→ Assignment
Identify all lines below that hold "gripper" and collect them.

→ Raw data
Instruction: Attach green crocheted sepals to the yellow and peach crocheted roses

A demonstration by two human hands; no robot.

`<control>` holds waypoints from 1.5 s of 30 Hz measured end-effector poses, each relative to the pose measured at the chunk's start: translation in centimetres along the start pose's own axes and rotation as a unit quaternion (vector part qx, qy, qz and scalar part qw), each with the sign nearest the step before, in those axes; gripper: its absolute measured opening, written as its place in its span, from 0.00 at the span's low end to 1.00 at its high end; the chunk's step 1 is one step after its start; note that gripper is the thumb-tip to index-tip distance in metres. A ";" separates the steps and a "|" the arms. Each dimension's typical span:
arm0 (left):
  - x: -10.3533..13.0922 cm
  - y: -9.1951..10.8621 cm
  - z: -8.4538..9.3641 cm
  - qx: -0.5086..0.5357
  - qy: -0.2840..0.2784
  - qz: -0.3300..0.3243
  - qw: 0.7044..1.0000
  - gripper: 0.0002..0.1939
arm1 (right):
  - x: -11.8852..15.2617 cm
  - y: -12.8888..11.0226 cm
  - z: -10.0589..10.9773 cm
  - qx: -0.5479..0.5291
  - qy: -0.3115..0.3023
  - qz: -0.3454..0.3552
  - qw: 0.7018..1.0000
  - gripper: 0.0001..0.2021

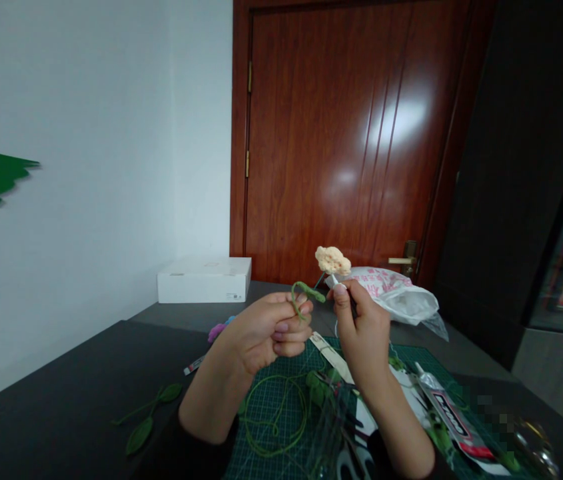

→ Solved problem
`<control>` holds waypoints from 1.5 s of 30 Hz measured end-effector poses, each relative to the pose measured at the chunk's start: translation in centimetres along the start pose's own axes and rotation as a unit quaternion (vector part qx, qy, qz and scalar part qw), each with the sign nearest the step before, in those axes; gripper: its absolute measured opening, written as its place in its span, from 0.00 at the span's low end to 1.00 at its high end; the chunk's step 1 is one step after its start; note that gripper is the thumb-tip to index-tip distance in metres. A ";" separates the steps and a "|" the arms. Each dimension's typical span:
  - gripper: 0.0002..0.1939
  - gripper: 0.0001..0.2021

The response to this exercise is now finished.